What is being asked:
The lines to reproduce from the material below are those from the one containing "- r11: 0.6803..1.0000" through the one containing "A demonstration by", both included; write them out exactly and add nothing.

Raw data Start Marker

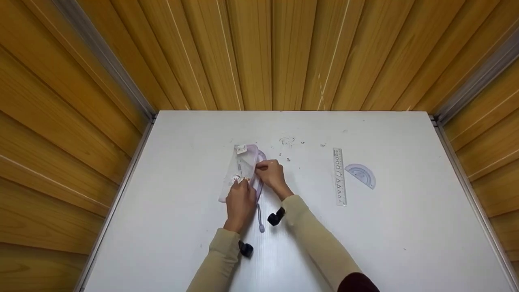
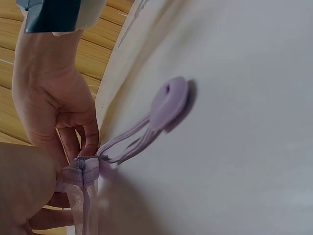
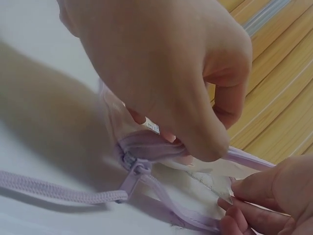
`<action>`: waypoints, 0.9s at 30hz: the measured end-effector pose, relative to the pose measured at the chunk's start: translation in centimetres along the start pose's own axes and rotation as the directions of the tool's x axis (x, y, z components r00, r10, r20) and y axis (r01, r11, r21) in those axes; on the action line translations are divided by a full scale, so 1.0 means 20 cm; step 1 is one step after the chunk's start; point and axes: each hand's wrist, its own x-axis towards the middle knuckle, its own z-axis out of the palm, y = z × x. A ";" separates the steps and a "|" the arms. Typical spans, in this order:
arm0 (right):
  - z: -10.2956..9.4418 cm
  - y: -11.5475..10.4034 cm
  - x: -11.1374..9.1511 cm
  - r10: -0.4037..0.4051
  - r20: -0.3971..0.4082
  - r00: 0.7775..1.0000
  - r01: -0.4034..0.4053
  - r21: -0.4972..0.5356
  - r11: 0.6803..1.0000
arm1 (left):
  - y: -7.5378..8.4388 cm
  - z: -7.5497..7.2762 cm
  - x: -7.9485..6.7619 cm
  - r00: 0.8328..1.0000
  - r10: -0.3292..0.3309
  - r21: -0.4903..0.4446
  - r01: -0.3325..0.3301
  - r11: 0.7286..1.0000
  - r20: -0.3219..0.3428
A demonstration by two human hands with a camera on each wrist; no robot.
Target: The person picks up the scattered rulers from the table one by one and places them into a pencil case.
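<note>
A see-through mesh pouch point(image 1: 229, 184) with a lilac zip border lies on the white table. My left hand point(image 1: 241, 202) grips its near part by the zip edge, large in the right wrist view. A zipper pull point(image 3: 134, 178) hangs by that hand, and its lilac cord point(image 2: 134, 139) ends in a flat lilac tab point(image 2: 168, 103). The zip stands apart, so the pouch mouth gapes. At that mouth, my right hand point(image 1: 271, 174) pinches the pointed corner of a clear set square point(image 3: 205, 181) with tick marks along one edge. The mesh and fingers hide much of it.
To the right on the table lie a clear stencil ruler point(image 1: 339, 176) and, beside it, a bluish protractor point(image 1: 361, 175). Wood-patterned panels point(image 1: 271, 56) rise behind the table and at both sides. Small dark marks point(image 1: 288, 141) dot the tabletop beyond my hands.
</note>
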 end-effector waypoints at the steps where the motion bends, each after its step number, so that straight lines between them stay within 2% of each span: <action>1: 0.00 0.00 0.00 0.000 -0.008 1.000 0.000 0.009 1.000 | 0.00 0.00 0.00 1.000 0.004 0.002 -0.004 1.000 0.000; 4: -0.01 0.00 0.00 0.005 -0.020 1.000 -0.004 0.048 0.999 | 0.00 0.00 0.00 1.000 0.001 0.003 -0.001 1.000 0.006; 17: -0.03 0.02 -0.01 0.035 0.017 0.999 -0.037 0.177 0.983 | 0.01 0.00 0.00 0.999 -0.027 -0.005 0.028 1.000 0.033; 22: -0.05 0.04 -0.02 0.057 0.061 0.997 -0.071 0.270 0.960 | 0.00 0.00 -0.01 0.999 -0.026 0.004 0.026 1.000 0.039; 27: -0.09 0.07 -0.03 0.063 0.099 0.993 -0.097 0.390 0.916 | 0.00 0.00 -0.01 1.000 -0.013 -0.004 0.013 1.000 0.026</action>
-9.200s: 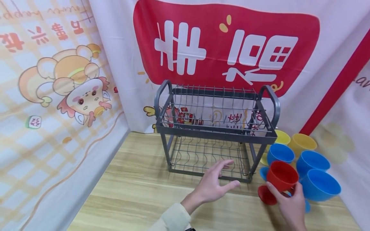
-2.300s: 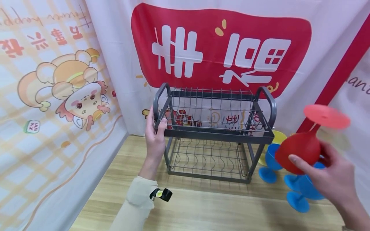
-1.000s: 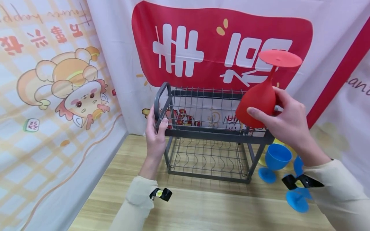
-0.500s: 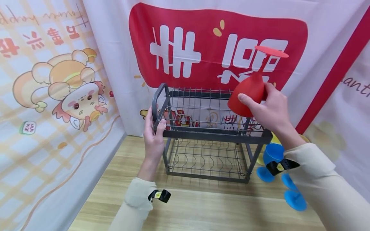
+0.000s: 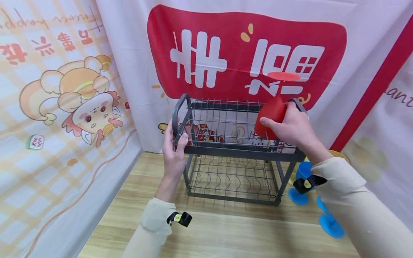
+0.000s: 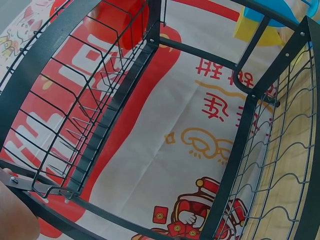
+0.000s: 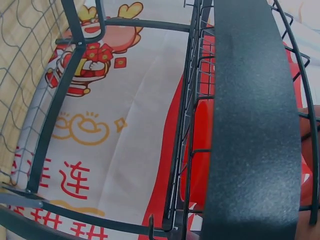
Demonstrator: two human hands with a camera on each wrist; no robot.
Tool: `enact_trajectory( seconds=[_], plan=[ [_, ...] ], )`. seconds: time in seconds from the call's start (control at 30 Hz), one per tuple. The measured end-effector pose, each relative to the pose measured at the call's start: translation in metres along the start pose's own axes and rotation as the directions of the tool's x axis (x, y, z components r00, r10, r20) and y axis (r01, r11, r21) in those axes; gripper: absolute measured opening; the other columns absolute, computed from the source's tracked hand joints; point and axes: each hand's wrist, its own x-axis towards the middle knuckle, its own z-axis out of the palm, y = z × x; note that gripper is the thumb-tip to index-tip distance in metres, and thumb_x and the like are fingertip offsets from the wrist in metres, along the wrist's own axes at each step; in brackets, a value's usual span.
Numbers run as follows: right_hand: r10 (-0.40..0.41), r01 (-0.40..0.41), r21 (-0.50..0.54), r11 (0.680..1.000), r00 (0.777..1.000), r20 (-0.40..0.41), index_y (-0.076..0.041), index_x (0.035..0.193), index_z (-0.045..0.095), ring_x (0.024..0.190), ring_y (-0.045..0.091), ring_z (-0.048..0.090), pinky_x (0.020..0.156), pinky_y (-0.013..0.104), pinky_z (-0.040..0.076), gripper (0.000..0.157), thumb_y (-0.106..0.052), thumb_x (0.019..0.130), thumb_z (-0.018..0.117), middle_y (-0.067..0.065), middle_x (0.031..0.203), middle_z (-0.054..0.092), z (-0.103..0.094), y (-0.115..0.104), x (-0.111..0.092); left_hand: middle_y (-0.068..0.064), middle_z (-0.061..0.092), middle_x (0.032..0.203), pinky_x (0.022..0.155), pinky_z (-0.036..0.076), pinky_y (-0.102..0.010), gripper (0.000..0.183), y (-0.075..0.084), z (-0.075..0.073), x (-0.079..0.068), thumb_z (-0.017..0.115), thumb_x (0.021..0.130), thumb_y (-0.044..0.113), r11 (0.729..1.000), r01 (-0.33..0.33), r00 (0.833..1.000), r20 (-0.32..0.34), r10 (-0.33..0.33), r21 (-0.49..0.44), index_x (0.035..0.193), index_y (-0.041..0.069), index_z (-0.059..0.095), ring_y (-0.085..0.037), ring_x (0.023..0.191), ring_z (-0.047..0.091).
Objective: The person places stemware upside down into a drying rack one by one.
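A dark grey two-tier dish rack (image 5: 240, 151) stands on the table. At its left end my left hand (image 5: 173, 157) grips the upper tier's side, thumb over the front corner. My right hand (image 5: 295, 127) holds a red plastic goblet (image 5: 272, 114) upside down, its foot upward. The goblet's bowl sits low among the wires at the right end of the upper tier, slightly tilted. In the right wrist view, red of the goblet (image 7: 201, 155) shows through the wires, mostly hidden by the rack's side bar. Some right fingers are hidden behind the bowl.
To the right of the rack, several blue goblets (image 5: 331, 225) and yellow ones (image 5: 338, 155) stand upright, partly covered by my right arm. The lower tier (image 5: 232, 175) is a wavy wire shelf. Printed cloth (image 5: 129, 71) hangs behind and at both sides.
My right hand has lifted the red goblet from among the others, turned it over, carried it left and lowered it into the upper tier. My left hand moved to the rack's left end and stayed.
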Motion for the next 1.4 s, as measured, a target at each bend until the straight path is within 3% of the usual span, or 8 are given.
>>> enact_trajectory(
  seconds=[0.17,0.47,0.8,1.0,1.23,1.4],
  plan=[
    [0.025,-0.025,0.006,1.0,0.999,0.035,-0.004,0.16,0.024,0.126,0.047,0.055,0.095,0.062,0.061,0.099,-0.054,0.092,0.077,0.026,0.148,0.049,0.0,0.002,0.002,-0.004,0.045,0.168,0.117,0.047,-0.04,0.061,0.0,0.001,0.001,0.056,0.106,0.017,1.0,-0.016,1.0,0.0,0.016,-0.008,0.164,0.028,0.037,-0.016,0.141,0.055],
    [0.05,-0.051,0.016,0.999,0.997,0.062,-0.006,0.163,0.019,0.128,0.048,0.053,0.097,0.062,0.061,0.105,-0.055,0.092,0.077,0.026,0.15,0.047,-0.002,0.002,0.004,0.019,0.05,0.161,0.121,0.044,-0.048,0.061,0.001,0.001,0.0,0.056,0.107,0.02,1.0,0.013,1.0,-0.001,-0.013,-0.003,0.163,0.032,0.037,-0.017,0.143,0.055],
    [0.071,-0.072,0.024,0.997,0.996,0.047,-0.006,0.158,0.024,0.127,0.046,0.055,0.097,0.062,0.061,0.098,-0.055,0.092,0.077,0.024,0.149,0.049,0.001,-0.003,0.001,0.019,0.049,0.161,0.121,0.045,-0.046,0.061,0.001,0.0,-0.001,0.056,0.107,0.02,1.0,0.012,1.0,-0.009,-0.012,-0.004,0.164,0.029,0.036,-0.018,0.146,0.052],
    [0.078,-0.079,0.03,0.996,0.997,0.023,-0.006,0.16,0.022,0.127,0.046,0.055,0.096,0.062,0.061,0.101,-0.055,0.091,0.078,0.024,0.149,0.049,0.001,-0.002,0.0,0.017,0.048,0.162,0.12,0.046,-0.041,0.06,0.0,0.001,0.0,0.055,0.108,0.019,1.0,-0.009,1.0,0.003,0.009,-0.016,0.164,0.027,0.036,-0.029,0.151,0.048],
    [-0.007,0.012,0.072,0.997,0.998,-0.07,-0.009,0.166,0.017,0.134,0.046,0.053,0.096,0.063,0.06,0.107,-0.049,0.09,0.081,0.023,0.157,0.046,0.001,-0.001,-0.009,0.018,0.049,0.161,0.119,0.047,-0.04,0.06,0.0,0.001,0.0,0.056,0.108,0.021,1.0,0.009,1.0,0.002,-0.009,-0.007,0.164,0.029,0.036,-0.02,0.146,0.051],
    [-0.051,0.06,0.076,0.995,0.992,-0.116,-0.009,0.167,0.017,0.14,0.05,0.055,0.1,0.063,0.058,0.105,-0.048,0.092,0.08,0.024,0.161,0.046,-0.006,0.001,-0.025,0.017,0.05,0.16,0.119,0.046,-0.044,0.06,0.0,0.001,-0.001,0.056,0.108,0.022,1.0,0.009,1.0,-0.003,-0.009,-0.002,0.164,0.029,0.036,-0.021,0.145,0.052]
  ],
)
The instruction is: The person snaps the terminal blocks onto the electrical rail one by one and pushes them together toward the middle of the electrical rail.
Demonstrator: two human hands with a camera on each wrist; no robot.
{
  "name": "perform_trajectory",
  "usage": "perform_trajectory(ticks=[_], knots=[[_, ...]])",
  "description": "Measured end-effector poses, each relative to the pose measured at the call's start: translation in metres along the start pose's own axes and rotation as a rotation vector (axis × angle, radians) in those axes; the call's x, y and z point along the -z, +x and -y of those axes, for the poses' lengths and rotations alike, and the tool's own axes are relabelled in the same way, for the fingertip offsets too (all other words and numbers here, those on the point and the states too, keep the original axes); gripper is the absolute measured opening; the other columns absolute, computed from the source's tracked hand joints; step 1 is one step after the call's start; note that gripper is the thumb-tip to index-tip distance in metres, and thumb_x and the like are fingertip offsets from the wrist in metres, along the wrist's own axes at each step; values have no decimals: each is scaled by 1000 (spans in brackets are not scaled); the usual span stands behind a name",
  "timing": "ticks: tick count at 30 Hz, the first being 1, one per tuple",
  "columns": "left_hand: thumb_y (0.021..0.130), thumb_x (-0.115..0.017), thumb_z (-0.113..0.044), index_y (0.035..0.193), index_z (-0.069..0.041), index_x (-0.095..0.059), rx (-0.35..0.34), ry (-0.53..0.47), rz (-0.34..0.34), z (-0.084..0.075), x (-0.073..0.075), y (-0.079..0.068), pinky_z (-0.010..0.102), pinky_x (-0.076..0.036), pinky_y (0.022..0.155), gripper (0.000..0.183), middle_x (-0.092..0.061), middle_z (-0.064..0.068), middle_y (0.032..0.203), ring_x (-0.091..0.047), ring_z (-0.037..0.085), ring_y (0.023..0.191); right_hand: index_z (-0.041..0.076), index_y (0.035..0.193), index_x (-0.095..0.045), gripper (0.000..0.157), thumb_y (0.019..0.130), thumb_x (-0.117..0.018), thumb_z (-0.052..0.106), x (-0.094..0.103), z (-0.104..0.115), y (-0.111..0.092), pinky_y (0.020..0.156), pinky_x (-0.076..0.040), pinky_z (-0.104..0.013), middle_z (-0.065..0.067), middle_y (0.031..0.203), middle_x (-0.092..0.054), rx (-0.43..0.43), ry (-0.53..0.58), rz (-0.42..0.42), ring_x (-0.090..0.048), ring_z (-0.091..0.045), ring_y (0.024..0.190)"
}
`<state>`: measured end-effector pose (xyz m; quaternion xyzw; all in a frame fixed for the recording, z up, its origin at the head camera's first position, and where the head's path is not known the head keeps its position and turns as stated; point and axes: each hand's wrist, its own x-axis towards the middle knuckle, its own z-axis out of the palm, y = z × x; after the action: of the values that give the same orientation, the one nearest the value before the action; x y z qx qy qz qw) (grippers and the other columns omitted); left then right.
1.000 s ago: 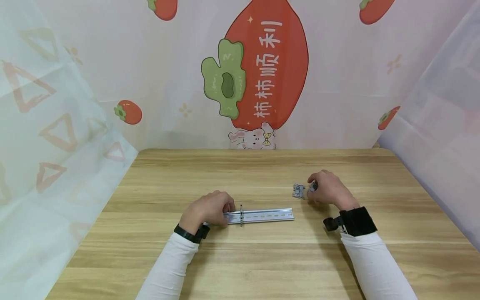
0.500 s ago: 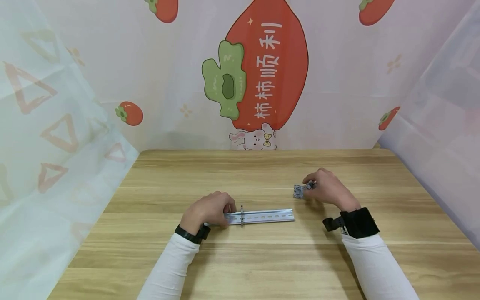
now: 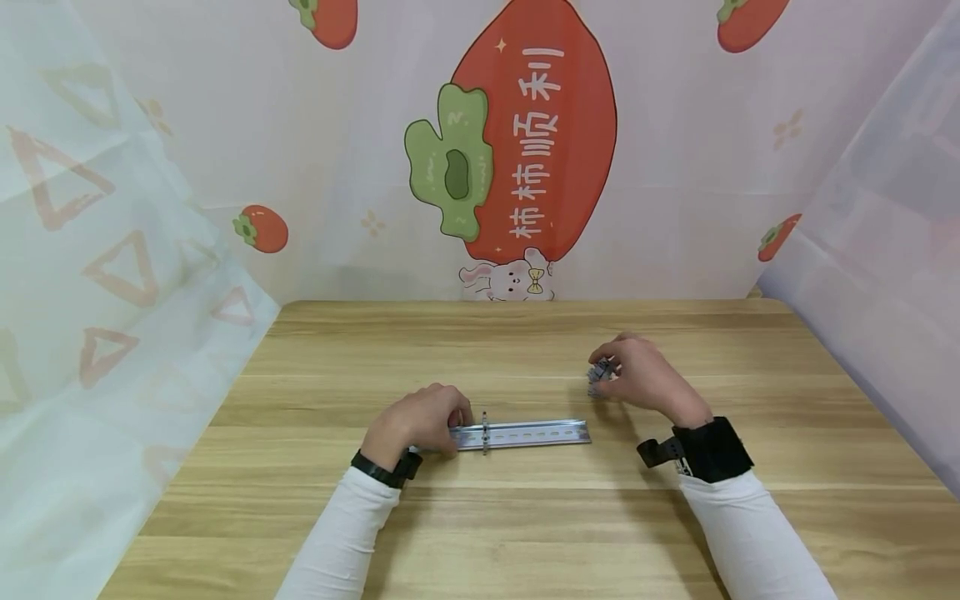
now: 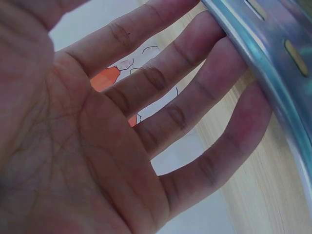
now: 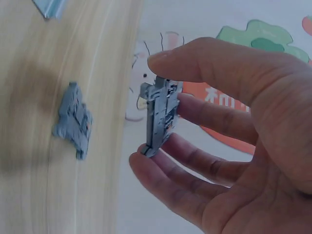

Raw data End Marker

Finished exercise:
  - r11: 0.6803..1.0000
arm1 (left):
  - y: -7.5378..8.4388 cm
  - z: -7.5497..7.2762 cm
  - x: -7.9485..6.7619 cm
  - r00: 0.8328..1.0000
  - r10: -0.3292..0.3309
  - r21: -0.4903..0.4446
  - r01: -0.3325..0.3301
  - r11: 0.7286..1.0000
  - r20: -0.3219..0.3428
A demonstration by two human hands with a camera on each wrist; no robot.

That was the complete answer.